Everything in the data below is left aside except the lines from the one containing "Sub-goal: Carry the" through the one containing "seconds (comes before"; repeat those exactly.

■ ■ ■ ■ ■

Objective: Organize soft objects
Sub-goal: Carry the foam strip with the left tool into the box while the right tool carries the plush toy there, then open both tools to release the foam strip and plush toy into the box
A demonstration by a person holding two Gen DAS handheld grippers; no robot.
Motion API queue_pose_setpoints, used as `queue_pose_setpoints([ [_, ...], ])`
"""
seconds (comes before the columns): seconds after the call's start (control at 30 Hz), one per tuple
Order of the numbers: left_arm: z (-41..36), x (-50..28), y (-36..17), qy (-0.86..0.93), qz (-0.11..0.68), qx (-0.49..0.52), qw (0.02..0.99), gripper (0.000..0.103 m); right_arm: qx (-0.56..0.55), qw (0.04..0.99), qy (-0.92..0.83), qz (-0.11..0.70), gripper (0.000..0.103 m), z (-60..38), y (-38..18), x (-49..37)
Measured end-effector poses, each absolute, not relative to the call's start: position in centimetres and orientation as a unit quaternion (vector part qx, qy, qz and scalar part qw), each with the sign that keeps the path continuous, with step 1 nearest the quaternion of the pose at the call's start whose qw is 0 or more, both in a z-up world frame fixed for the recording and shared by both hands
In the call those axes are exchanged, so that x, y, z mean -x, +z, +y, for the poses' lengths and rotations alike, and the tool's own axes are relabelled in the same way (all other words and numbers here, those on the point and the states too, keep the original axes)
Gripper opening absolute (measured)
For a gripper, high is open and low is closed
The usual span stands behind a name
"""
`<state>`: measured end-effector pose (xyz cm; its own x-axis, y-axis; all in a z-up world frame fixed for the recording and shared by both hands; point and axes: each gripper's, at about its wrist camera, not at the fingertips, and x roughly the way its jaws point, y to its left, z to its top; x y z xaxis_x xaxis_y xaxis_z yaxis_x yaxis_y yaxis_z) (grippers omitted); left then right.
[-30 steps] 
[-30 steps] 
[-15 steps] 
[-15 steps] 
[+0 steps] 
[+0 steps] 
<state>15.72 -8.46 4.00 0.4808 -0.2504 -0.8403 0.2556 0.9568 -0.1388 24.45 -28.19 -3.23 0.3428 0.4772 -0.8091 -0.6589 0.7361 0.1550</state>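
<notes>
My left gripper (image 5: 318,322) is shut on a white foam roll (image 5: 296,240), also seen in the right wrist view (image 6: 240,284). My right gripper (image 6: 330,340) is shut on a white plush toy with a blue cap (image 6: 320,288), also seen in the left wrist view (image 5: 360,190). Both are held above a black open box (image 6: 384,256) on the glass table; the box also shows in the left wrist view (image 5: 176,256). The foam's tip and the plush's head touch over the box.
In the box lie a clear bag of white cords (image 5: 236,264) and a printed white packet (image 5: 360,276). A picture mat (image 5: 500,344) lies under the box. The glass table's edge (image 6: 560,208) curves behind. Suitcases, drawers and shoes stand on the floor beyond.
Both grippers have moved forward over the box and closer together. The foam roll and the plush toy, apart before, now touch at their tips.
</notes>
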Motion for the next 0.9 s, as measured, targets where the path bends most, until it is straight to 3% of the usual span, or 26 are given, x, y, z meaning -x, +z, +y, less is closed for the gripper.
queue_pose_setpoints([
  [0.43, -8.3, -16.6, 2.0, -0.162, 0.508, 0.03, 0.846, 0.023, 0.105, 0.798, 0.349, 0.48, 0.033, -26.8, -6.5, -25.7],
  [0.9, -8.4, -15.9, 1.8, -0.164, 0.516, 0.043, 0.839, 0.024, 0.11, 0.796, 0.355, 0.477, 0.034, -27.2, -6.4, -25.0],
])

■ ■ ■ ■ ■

RESPONSE TO THIS EXERCISE —
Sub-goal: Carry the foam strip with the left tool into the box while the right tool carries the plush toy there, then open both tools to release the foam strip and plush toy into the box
A demonstration by a person holding two Gen DAS handheld grippers; no robot.
Motion API queue_pose_setpoints, used as `queue_pose_setpoints([ [_, ...], ])`
"""
seconds (comes before the columns): seconds after the call's start (control at 30 Hz), one per tuple

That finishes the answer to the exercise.